Although the left believes IQ tests culturally biased, the evidence according to Arthur Jensen in his book Bias in Mental Testing suggests otherwise:
…The book presents several arguments that IQ tests are not biased. African Americans’ lower average performance on IQ tests cannot be because of differences in vocabulary, because African Americans have slightly better performance on verbal tests than on nonverbal tests. The IQ difference also cannot be because the tests depend on White culture, or that Whites inevitably do better on tests designed by Whites. In fact, Blacks perform better on tests that are culturally loaded than they do on tests designed to not include cultural references unfamiliar to Blacks, and Japanese children tend to outscore White children by an average of six points. Nor can the difference be a reflection of socioeconomic status, because when Black and White children are tested who are at the same socioeconomic level, the difference between their average IQs is still twelve points.[2]
The book also presents evidence that IQ tests work the same way for all English-speaking Americans born in the United States, regardless of race. One is that IQ tests have been very successful in predicting performance for all Americans in school, work, and the armed forces. Another is that the race and sex of the person administering a test does not significantly affect how African Americans perform on it. The ranking in difficulty of test items on IQ tests is the same for both groups, and so is the overall shape of the graph showing the number of people achieving each score, except that the curve is centered slightly lower for Blacks than it is for Whites.[2]
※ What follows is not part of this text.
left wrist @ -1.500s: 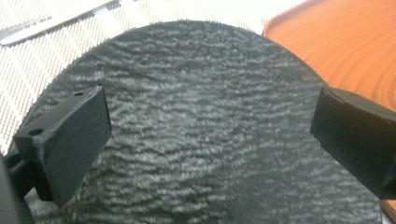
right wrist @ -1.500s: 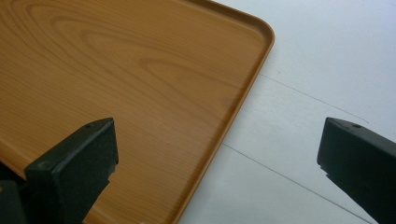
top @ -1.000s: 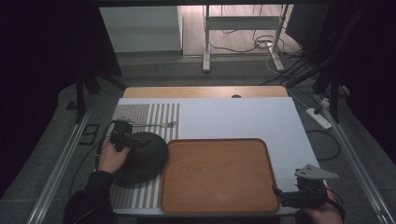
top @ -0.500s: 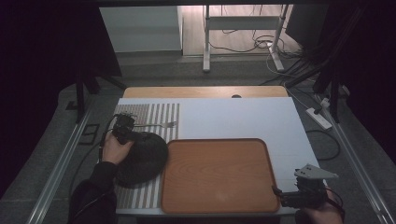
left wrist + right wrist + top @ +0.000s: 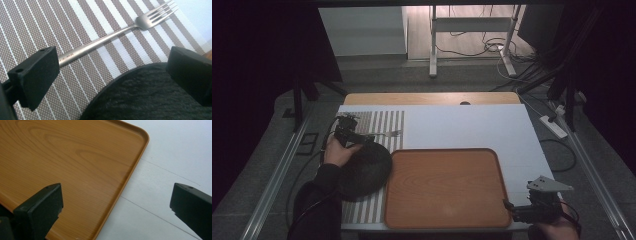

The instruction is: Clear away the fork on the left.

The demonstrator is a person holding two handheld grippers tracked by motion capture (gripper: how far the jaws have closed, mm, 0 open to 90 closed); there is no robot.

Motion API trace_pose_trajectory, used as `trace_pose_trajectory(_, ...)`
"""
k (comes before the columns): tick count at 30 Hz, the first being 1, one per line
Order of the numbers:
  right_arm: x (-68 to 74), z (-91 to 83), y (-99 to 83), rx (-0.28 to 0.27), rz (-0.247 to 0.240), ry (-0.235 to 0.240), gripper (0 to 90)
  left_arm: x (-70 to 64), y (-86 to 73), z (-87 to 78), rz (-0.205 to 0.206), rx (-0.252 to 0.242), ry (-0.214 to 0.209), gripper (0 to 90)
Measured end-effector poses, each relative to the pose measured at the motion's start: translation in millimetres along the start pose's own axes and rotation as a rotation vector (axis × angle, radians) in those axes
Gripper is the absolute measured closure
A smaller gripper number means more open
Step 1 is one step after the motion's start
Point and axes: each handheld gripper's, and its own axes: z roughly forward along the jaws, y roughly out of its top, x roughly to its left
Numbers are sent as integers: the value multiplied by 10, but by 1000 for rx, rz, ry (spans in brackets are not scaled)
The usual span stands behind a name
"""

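A metal fork [image 5: 110, 40] [image 5: 387, 134] lies on a brown-and-white striped placemat [image 5: 75, 25] [image 5: 384, 120] at the table's left. A round black slate plate [image 5: 150, 97] [image 5: 367, 170] rests on the mat beside it. My left gripper [image 5: 112, 77] [image 5: 357, 140] is open just above the plate's far edge, its jaws wide, one over the fork's handle and one over the plate. A wooden tray [image 5: 444, 187] [image 5: 62, 165] sits in the middle. My right gripper [image 5: 117, 212] [image 5: 517, 210] is open over the tray's near right corner, holding nothing.
The table top is white [image 5: 472, 125] with a wooden strip [image 5: 432, 98] along its far edge. Beyond it stand a white desk frame [image 5: 472, 30] and cables on the floor. A power strip [image 5: 553, 126] lies off the right side.
My left gripper has moved away from me, from over the plate's middle to its far edge near the fork. The right gripper has stayed put.
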Motion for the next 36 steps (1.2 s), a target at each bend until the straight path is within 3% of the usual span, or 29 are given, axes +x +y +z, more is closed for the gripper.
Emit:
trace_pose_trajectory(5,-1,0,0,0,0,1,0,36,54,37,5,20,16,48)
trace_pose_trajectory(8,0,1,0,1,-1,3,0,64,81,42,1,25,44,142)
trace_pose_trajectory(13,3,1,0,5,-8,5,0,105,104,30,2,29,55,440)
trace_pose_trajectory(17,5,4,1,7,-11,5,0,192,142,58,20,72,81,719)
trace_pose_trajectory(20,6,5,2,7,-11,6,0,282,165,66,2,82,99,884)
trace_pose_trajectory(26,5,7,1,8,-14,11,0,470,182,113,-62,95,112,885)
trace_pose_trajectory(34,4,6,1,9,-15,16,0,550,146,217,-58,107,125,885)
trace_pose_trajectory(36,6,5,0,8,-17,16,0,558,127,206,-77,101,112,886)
A report by School Psychology Quarterly Bias in Mental Testing since Bias in Mental Testing agrees with Jensen’s findings:
One popular and longstanding claim is that mean differences are caused by
“cultural bias” in the tests. Arthur Jensen exhaustively reviewed the empirical literature on
the issue of test bias, which resulted in his seminal book, Bias in Mental Testing (BIMT),
published in 1980. On the basis of empirical criteria for evaluating test bias, Jensen concluded
that standardized aptitude/ability tests predict equally well for American-born, English-speaking
majority and minority subgroups and measure similar constructs. This paper
summarizes the major conclusions from BIMT and evaluates writing on test bias published
since BIMT. We conclude that empirical research to date consistently finds that standardized
cognitive tests are not biased in terms of predictive and construct validity. Furthermore, continued
claims of test bias, which appear in academic journals, the popular media, and some
psychology textbooks, are not empirically justified. These claims of bias should be met with
skepticism and evaluated critically according to established scientific principles.
So now you have the left dismissing college in much they same way they dismiss IQ tests. If some people score low, it’s because of racism or some imagined external factor, not because of innate individual cognitive differences. For the left, the modus operandi, again, is the same: blame large external targets (society, the economy, college, technology…) for individual deficits and differences that are biological in nature, not external.